Healthy Clinical Trial
Official title:
The Effects of DLBS1033 on Haemostasis Parameters in Healthy Volunteers
DLBS1033 is bioactive protein fraction which extracted from Lumbricus rubellus earthworm. This earthworm comes from Pengalengan, West Java, Indonesia. DLBS1033 possesses 8 major proteins with molecular weight below 100 kDa, so its named as Lumbricus Low Molecular weight Proteins (LLP). This enzym can be transported to the bloodstream via intestinal epitel. Structure of DLBS1033 looks like lumbrokinase. Lumbrokinase is enzym that consist of 6 isoenzyme serine protease. As a drug that consists of serin protease enzym, suspected that the mechanism of action of DLBS1033 similar with lumbrokinase, especially as plasminogen activator in fibrinolytic system. In vitro study by Trisina et al showed that DLBS1033 has fibrinogenolytic activities on fibrinogen α, beta, and gamma chain, decreasing platelet aggregation and clotting time was prolonged. Until now, the mechanism of action and effects of DLBS1033 on human fibrinolytic and coagulation system still unknown. Therefore, the aim of this clinical trial is to evaluate the effects of DLBS1033 on human fibrinolytic and coagulation system on healthy subjects.
Fibrinolysis is a process to lyse clot formed by thrombin. It starts with activating
plasminogen to plasmin by the endogenous tissue plasminogen activator (tPA) and urokinase
plasminogen activator (uPA). These activator are found in the endothelium, granulocytes and
monocytes. Plasminogen activator inhibitor-1 (PAI-1) is the major inhibitor of tPA and uPA)
and α2-antiplasmin is major inhibitor of plasmin. Plasmin wil degrade soluble fibrinogen and
fibrin to produce fibrinogen degradation products and fibrin degradation products,
respectively.
Lumbrokinase has been investigated in animal studies. Kim et al was conducting on rats by
administered freeze-dried powder of Lumbricus rubellus earthworm orally.

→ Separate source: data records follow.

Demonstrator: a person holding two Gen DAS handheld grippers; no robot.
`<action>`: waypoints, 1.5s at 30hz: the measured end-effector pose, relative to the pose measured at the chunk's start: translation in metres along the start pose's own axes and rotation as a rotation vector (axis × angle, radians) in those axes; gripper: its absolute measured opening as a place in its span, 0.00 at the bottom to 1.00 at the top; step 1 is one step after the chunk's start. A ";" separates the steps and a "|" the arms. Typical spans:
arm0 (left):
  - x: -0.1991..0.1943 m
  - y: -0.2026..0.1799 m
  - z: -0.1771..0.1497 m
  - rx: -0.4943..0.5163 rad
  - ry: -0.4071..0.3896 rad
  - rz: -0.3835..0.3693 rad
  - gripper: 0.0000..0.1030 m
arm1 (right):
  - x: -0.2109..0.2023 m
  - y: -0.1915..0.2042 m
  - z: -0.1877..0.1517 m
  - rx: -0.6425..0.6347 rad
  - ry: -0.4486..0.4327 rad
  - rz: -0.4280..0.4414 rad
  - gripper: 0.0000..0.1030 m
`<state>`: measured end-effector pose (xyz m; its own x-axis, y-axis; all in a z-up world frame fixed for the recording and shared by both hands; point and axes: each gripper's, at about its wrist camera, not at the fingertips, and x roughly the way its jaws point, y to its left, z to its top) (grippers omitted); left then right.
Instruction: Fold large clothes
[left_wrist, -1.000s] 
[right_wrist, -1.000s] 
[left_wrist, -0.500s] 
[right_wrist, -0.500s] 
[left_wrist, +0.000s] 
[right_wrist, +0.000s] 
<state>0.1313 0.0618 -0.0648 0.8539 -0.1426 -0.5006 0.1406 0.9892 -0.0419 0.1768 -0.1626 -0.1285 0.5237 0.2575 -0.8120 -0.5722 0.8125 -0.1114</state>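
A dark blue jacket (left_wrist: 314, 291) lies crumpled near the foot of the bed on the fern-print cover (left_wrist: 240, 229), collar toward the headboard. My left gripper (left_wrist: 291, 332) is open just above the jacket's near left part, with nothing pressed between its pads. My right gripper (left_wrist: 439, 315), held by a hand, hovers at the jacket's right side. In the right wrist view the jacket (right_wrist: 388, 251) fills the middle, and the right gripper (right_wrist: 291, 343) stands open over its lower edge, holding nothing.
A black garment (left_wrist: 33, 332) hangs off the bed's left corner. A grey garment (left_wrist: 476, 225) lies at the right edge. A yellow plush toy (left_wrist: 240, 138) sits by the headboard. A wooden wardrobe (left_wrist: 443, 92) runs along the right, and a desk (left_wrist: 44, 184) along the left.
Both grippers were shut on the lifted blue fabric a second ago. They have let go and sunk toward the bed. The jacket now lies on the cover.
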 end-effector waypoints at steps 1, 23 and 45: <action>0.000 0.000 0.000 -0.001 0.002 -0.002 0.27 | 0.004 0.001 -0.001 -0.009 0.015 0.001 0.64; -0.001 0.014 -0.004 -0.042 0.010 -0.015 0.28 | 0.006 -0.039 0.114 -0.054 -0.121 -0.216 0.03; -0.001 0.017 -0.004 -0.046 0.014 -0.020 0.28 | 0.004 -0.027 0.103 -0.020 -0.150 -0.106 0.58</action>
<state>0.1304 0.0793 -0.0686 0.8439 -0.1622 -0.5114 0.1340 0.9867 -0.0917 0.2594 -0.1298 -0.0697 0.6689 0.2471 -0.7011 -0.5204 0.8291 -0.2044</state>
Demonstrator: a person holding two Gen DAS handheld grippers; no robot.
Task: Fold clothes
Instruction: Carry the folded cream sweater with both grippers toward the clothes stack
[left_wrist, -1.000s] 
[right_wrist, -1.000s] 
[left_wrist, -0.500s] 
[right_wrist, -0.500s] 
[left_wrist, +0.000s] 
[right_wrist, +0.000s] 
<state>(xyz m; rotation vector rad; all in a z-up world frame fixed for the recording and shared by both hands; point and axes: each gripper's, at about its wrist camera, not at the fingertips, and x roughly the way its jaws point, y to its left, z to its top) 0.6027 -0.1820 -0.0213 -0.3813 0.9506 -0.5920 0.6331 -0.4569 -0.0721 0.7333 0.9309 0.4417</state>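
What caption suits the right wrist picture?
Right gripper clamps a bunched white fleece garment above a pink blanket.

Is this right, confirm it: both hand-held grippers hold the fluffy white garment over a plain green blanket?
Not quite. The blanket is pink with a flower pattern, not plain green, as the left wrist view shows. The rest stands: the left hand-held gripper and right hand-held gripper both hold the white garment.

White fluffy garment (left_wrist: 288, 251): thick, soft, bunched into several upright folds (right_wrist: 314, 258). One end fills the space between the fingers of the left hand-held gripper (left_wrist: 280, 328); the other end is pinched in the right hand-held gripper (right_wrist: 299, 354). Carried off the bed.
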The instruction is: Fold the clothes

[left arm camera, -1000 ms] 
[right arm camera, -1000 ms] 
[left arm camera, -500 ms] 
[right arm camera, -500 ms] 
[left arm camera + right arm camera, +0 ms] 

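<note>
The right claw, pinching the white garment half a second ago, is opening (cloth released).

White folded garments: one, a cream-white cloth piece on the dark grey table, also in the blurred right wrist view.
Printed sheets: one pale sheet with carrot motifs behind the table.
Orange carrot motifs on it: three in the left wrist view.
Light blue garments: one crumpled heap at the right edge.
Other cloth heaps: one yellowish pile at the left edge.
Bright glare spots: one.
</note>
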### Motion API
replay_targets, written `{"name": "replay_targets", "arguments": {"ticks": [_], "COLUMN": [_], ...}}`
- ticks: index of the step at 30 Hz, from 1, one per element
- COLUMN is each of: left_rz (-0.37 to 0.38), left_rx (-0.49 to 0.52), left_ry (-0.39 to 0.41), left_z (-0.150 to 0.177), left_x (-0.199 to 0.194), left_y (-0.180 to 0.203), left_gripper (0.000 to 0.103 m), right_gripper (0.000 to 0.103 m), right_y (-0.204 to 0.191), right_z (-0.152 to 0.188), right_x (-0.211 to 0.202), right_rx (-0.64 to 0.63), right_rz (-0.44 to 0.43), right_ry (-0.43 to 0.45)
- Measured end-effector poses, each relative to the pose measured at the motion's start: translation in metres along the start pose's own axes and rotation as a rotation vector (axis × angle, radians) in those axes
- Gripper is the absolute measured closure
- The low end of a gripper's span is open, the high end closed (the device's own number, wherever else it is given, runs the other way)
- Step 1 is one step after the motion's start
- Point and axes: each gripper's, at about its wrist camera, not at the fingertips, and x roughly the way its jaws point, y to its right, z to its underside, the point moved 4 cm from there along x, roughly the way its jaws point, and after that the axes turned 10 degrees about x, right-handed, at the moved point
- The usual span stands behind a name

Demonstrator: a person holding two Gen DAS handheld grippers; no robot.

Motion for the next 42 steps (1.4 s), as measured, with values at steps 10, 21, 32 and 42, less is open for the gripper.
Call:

This study showed
that earthworm powder is valuable for the prevention and/or treatment of thrombotic
conditions. Similar conclusion also shown on study by Lee et al, which compared
antithrombotic and fibrinolytic activities of lumbrokinase SPP-501 (extracted from Eisenia
andrei earthworm) with urokinase and t-PA in a thrombosis model of rat vena. The results of
this study were decreasing of thrombus weight, shortening of euglobulin lysis time (ELT),
and reducing platelet aggregation of rat which given SPP-501.
Conclusion from several clinical trial similar with several studies on animal. From study
which was conducted by Jin et al on 51 cerebral infarct subjects which were given 3 times
400 mg lumbrokinase (n = 31) or control (n = 20) for 28 days. In the treatment group, kaolin
partial thromboplastin time (KPTT) was prolonged, t-PA activity and D-dimer level increase,
and fibrinogen decreased significantly. It is concluded that mechanism of lumbrokinase as
oral antithrombotic and fibrinolytic are by inhibition of coagulation intrinsic pathway and
activate fibrinolytic pathway by increasing t-PA activity. Fibrinolytic activity was also
concluded by Rey, who was conducted study on 28 diabetic foot ulcer subjects, which were
given 3 times 500 mg lumbrokinase per day (n = 14) for 7 days, or placebo. On this study, in
the treatment group mean of D-dimer was increased.
From many clinical trials, it is concluded that effects of lumbrokinase have seen after
several days. It is different with intravenous fibrinolytic enzym, such as streptokinase and
t-PA, which effects have seen soon after it was used. Therefore oral lumbrokinase could not
replace the function of intravenous fibrinolytic enzym,that was used on acute thrombosis.
Based on antithrombotic and fibrinolytic activity, lumbrokinase might used as secondary
prevention after acute thrombosis, such as myocard infarct and stroke. Some researchers have
started clinical trials about that hypothesis.
Pilot study by Kasim et al was used a lumbrokinase in 10 patient with stable angina
pectoris. This study showed that 70% of total sample receiving lumbrokinase had a
significant decrease in summed stress score of perfusion imaging and better perfusion in
viable myocardium after 30 days of lumbrokinase treatment.